We warm the the 210 squaremeter house with a geothermal 2-8 kW inverter heatpump. The well gives 7 degrees in the autumn and goes down to 3-4 degrees when have the true winter temperatures.
Good insulation, floor heating and a heatpump is the way to go especially when buildning a new house. There is a high investment cost but with the energy prices we have today, and also for the envronmental reasons it is worth it. As we have some own forrest we top up with some fire wood heating for the cosiness factor. With the geopolitical situation and the risk of frost damage wood burnining is also a good complememt.
Hey friend, thanks for watching and for sharing your experiences. Sounds like you have a great heating system, and can be super cosy in winter :)
@@FloweringElbow Up here in the north the heating system is a higher bragging factor than what car you drive. The firewood pile design and execution really shows if you are a man. Google pictures for vedhög or polttopuupino and you find some samples of how to stack the firewood to impress🙂
"Shop Vac" is your problem, as you've said. What you want is a woodworking dust extractor (which are much the same price)
impressive. more professional job than a pro. punn intended.
The challenge here is that for the efficient floor heating, you need large heat capacity. Wood and wooden plates are an isolator. It's not that it won't work here. It will, but heat is not going to be well accumulated in the floor. In other words, if you have a wooden floor, it's batter to use traditional heaters or electric floors heating.
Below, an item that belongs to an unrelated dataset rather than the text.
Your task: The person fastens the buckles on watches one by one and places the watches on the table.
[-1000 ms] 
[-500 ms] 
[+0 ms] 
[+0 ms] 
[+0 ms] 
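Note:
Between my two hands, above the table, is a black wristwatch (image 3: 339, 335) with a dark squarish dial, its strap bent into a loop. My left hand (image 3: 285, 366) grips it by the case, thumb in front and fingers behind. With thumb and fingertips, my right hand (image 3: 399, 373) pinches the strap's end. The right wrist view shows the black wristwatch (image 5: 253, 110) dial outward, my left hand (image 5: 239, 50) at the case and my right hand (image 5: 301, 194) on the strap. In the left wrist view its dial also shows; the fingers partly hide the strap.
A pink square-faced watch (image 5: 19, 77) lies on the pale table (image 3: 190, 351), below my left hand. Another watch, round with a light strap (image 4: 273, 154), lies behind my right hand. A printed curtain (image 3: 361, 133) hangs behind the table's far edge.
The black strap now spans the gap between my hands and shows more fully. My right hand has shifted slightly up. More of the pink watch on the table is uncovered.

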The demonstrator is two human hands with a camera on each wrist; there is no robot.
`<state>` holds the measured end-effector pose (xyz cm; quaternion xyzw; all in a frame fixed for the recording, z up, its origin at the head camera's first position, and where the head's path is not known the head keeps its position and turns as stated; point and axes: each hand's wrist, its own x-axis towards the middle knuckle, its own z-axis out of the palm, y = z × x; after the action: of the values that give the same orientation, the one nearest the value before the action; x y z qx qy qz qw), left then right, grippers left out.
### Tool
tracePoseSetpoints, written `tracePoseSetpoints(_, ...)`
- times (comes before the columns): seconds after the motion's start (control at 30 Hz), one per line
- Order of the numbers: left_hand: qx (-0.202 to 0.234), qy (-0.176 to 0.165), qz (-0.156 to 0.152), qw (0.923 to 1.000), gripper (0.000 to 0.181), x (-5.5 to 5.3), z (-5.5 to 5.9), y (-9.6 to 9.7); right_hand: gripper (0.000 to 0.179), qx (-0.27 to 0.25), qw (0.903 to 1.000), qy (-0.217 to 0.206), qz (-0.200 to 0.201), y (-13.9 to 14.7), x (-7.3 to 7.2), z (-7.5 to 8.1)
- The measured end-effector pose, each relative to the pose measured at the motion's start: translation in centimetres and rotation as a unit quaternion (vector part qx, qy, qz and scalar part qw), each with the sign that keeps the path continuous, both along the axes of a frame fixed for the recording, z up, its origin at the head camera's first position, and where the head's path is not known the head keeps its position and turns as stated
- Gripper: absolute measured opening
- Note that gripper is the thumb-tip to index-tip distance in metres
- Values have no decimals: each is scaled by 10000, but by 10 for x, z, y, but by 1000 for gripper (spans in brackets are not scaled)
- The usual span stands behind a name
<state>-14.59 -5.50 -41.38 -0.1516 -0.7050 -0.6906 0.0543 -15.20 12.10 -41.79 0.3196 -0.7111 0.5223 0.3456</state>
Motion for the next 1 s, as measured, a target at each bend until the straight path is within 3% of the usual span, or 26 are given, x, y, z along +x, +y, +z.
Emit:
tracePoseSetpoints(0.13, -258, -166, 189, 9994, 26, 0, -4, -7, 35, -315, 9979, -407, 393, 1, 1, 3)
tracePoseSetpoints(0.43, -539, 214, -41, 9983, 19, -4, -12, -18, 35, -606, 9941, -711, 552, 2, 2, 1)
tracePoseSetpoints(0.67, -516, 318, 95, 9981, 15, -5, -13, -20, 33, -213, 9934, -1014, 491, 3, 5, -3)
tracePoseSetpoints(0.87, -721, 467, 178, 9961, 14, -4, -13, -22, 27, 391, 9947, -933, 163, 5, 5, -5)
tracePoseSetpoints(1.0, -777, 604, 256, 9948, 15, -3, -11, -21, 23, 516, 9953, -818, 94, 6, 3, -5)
In the case of water-based, this heat must accumulate somewhere, and the best is cement/concrete floor with tiles. I have this solution in my house, and my heat pump operates on 35°C at most and heats the whole house (over 250 m2) very, very well while operating on ideal heat pump range. During spring and autumn, water temperature is even lower (it scales automatically with external and internal temperatures ), and like 25-27°C is enough.
A beautiful job, and fascinating to watch the process. Would it have been much easier if you had one of those vacuum attached handle gizmos when preparing and tiling the floors?
Hey Christopher, thanks :D
It might have been useful for the upstairs - I'm not sure how they grip to the surface of chip board (anyone experienced?). The chipboard boards are 2.4m long but narrow enough that they are not too difficult to carry. I doubt it would have been any good downstairs, because the 6mm cement boards have a grid like pattern on then that would prevent the formation of the vacuum, and the slate tiles were riven, meaning the surface was not smooth so would probably have the same problem. It may have stuck to the aluminium layer on the overlay boards, but then they were very light and small enough to handle. I imagine something like that would have been very useful with the kitchen worktop though!
Thanks again, Bongo
Verry nice to se a diy under floor heating. The basement really looks perefectly done. 🙂
But laying the pipe in just boards without heating sheild under is big no no. You loose a lot of efficeny and need to run a much bigger flow temperature, not really noticeable in "mild" weather. But when temperature drops to double digits bellow freezing it is. Just ripped out a firends floor due to just this miss to correct it
Try a bouncy castle inflator as a dust extractor, they are really cheap and give a great deal of airflow!